In: Mechanical Engineering
A pump steadily delivers 8.94 kg/s of water at the conditions given below. Calculate the pump power (hp).
The rate of heat transfer from the pump to the surroundings is Q = 1.61 kW.
There are no changes in kinetic or potential energy.
Pump Inlet Temperature = 50oC
Pump Inlet Pressure = 1.75 MPa
Pump Exit Temperature = 50oC
Pump Exit Pressure = 4.17 MPa
Lets see whats happening here.
It is isothermal process but, it will be only valid in steady conditions which we have.

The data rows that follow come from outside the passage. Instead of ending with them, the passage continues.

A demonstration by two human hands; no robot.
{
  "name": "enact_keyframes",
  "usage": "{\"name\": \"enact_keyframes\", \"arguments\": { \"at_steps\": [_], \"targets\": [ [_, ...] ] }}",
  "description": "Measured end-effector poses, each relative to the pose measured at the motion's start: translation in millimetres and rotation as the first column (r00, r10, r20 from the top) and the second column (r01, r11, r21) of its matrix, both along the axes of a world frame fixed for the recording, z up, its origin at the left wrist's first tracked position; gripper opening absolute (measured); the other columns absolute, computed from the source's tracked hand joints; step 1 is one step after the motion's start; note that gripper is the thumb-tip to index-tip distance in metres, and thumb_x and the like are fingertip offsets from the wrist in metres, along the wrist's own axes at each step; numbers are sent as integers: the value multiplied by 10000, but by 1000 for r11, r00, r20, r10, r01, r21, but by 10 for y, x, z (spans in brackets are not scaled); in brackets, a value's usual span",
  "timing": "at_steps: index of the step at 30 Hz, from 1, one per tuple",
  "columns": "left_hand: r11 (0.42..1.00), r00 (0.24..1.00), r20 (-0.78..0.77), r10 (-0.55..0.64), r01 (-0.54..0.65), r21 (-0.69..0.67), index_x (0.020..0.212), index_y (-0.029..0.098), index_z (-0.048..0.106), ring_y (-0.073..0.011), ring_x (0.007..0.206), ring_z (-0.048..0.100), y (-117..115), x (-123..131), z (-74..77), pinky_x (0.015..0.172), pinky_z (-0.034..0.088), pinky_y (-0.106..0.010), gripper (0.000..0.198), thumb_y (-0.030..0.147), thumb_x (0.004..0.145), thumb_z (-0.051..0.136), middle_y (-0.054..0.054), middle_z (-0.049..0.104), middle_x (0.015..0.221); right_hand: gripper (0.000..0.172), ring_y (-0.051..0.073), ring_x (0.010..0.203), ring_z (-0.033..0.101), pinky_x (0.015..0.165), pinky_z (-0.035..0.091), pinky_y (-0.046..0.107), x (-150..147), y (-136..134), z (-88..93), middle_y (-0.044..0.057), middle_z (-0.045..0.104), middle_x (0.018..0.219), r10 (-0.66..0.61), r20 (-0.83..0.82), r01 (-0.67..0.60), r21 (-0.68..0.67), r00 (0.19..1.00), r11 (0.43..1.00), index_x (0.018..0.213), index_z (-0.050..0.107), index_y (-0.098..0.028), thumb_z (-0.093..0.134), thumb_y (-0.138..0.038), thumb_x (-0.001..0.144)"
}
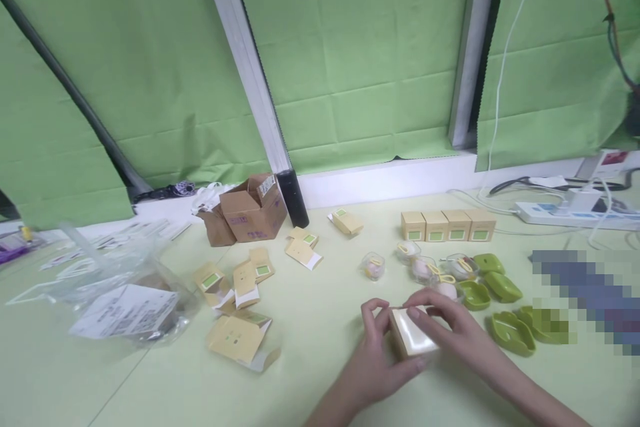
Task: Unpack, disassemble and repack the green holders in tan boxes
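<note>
A small tan cardboard box with a shiny white flap facing up sits between my hands near the front of the table. My left hand wraps its left and near sides, thumb along the bottom edge. From the right, my right hand grips the far edge, with its thumb pressed on the white flap. What the box contains is hidden. Just beyond my right hand lie several clear round cases with pale pink things and yellow loops. Several green shell-like holders lie to the right.
A row of closed tan boxes stands at the back right. Flattened and partly folded boxes are scattered left of centre. Behind them are an open brown carton and a black cylinder. A clear plastic bag lies left; a power strip lies right.
</note>
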State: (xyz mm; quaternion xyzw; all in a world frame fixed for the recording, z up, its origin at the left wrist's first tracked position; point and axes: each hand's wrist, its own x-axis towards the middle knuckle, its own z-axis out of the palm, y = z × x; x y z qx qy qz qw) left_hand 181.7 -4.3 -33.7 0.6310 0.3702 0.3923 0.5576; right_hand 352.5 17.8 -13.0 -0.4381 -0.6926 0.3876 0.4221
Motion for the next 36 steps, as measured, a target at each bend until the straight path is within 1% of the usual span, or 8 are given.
{"name": "enact_keyframes", "arguments": {
  "at_steps": [7,12,15,21,24,27,31,36],
  "targets": [
    [999,999,-22,-40,41,28,1066,207,341,-249,1107,493,13,-1,27,919,359,-383,434,255,744,627,-134,519,1183,258,222,825,593,722,448,320,-9,34,-23,39,664,840,-1,2,1,-70,1000,998,790,654,-220,530,-445,803],
    [986,963,-253,97,-58,156,1216,218,335,-234,1156,435,-39,-18,90,974,337,-379,607,199,692,641,-97,456,1250,319,202,807,583,694,475,297,-68,90,-204,24,608,838,-92,-143,63,-197,986,978,927,600,-218,603,-471,732],
    [960,923,-354,152,-52,275,1143,243,479,-218,1065,487,81,-51,244,929,385,-356,483,211,692,650,-54,521,1164,376,201,842,574,725,479,301,-66,118,-251,20,579,832,-211,-260,167,-183,942,969,999,566,-218,610,-472,725],
    [878,877,-263,402,-289,381,1151,179,459,-178,947,557,1175,38,627,826,467,-320,423,297,773,606,-88,538,1158,311,221,898,556,761,466,310,9,125,-164,44,604,903,-321,-360,300,-115,876,947,929,589,-233,611,-457,715],
    [869,845,-324,425,-281,408,1133,159,495,-205,1010,535,1791,196,627,853,461,-387,374,290,796,594,-91,532,1163,279,214,853,560,739,463,312,-17,122,-200,42,609,887,-256,-370,226,-121,893,967,894,607,-232,615,-445,715],
    [892,823,-416,386,-219,395,1131,163,513,-198,961,563,2114,380,491,804,487,-410,319,322,855,510,-78,545,1142,257,194,781,552,700,452,300,-77,123,-279,34,601,858,-235,-392,204,-119,890,972,867,617,-227,601,-443,728],
    [893,782,-488,388,-188,409,1140,166,507,-199,966,562,2122,497,351,806,486,-413,322,319,857,506,-79,540,1153,241,184,745,538,670,433,290,-127,119,-332,31,589,835,-239,-417,221,-91,877,971,845,617,-220,564,-437,758],
    [854,706,-524,477,-232,465,1089,155,496,-254,1099,459,1722,192,307,953,364,-399,534,445,675,668,-108,530,1126,194,189,792,538,718,439,307,-121,89,-306,35,586,853,-151,-371,132,-76,916,988,862,607,-220,537,-386,790]
  ]
}}
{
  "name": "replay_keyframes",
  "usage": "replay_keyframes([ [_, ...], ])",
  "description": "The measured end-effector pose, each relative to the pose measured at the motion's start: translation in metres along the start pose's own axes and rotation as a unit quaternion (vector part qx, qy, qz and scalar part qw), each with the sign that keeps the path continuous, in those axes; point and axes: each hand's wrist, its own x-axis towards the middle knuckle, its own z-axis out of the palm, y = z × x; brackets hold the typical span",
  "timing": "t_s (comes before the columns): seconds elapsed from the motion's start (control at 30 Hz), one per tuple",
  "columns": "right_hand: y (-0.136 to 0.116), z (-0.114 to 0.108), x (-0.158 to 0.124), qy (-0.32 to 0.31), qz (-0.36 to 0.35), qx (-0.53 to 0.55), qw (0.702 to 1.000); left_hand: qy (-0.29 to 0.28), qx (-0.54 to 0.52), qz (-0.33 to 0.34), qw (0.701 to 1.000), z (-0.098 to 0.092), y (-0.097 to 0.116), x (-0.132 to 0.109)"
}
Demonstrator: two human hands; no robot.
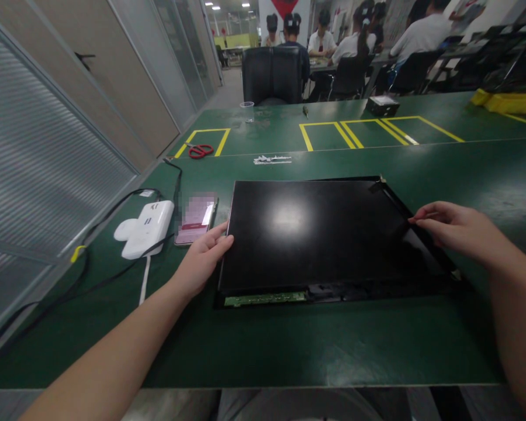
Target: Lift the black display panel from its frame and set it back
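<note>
A black LCD screen panel [315, 234] lies on the green table, its dark face up, with a slim green circuit board [265, 299] along its near edge. A thin black frame [398, 204] shows past the panel's far and right edges. At the panel's left edge, my left hand [204, 254] grips it, thumb near the top and fingers at the side. Over on the right side, my right hand [458, 228] is closed in a pinch at the panel's edge. What lies between those fingertips is too small to make out.
Left of the panel are a phone [196, 219], a white power adapter [151, 228] and black cables [87, 260]. Beyond lie red-handled scissors [200, 151], white scraps [272, 159], a plastic cup [247, 111], a screwdriver [305, 111] and a black box [382, 106]. People sit farther back.
</note>
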Motion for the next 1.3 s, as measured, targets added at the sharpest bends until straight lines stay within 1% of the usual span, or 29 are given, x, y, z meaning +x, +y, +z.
replay_keyframes([
  [0.13,-0.004,0.0,0.001,0.001,0.013,-0.014,1.0,0.002,-0.039,-0.037,0.999,-0.001,0.006,0.001],
  [0.27,-0.006,0.001,0.001,0.001,0.024,-0.026,0.999,-0.001,-0.048,-0.058,0.997,-0.002,0.011,0.002],
  [0.43,-0.004,0.0,0.001,0.003,0.014,-0.022,1.0,-0.001,-0.046,-0.062,0.997,-0.001,0.016,-0.003],
  [0.6,-0.003,0.0,0.001,0.004,0.016,-0.027,1.0,0.008,-0.068,-0.06,0.996,0.003,0.018,-0.008],
  [0.9,-0.012,-0.001,-0.002,0.015,0.03,-0.017,0.999,0.033,-0.092,-0.083,0.992,0.005,0.014,-0.006],
  [1.17,-0.011,-0.001,-0.001,0.016,0.027,-0.04,0.999,0.049,-0.107,-0.095,0.989,0.008,0.016,-0.007],
  [1.3,-0.01,-0.001,-0.001,0.016,0.026,-0.04,0.999,0.052,-0.108,-0.095,0.988,0.005,0.014,-0.005],
])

Exit temperature is staying same to inlet temperature only because pump is rejecting 1.61 kW of heat to surrounding maintaining 50 degree celcius at outlet. If there had no heat transfer of 1.61 kW. Then exit temperature might have been more than 50 degree celcius.
So, it means whatever power we will calculate by pressure difference , we will have to add heat loss 1.61 kW in it.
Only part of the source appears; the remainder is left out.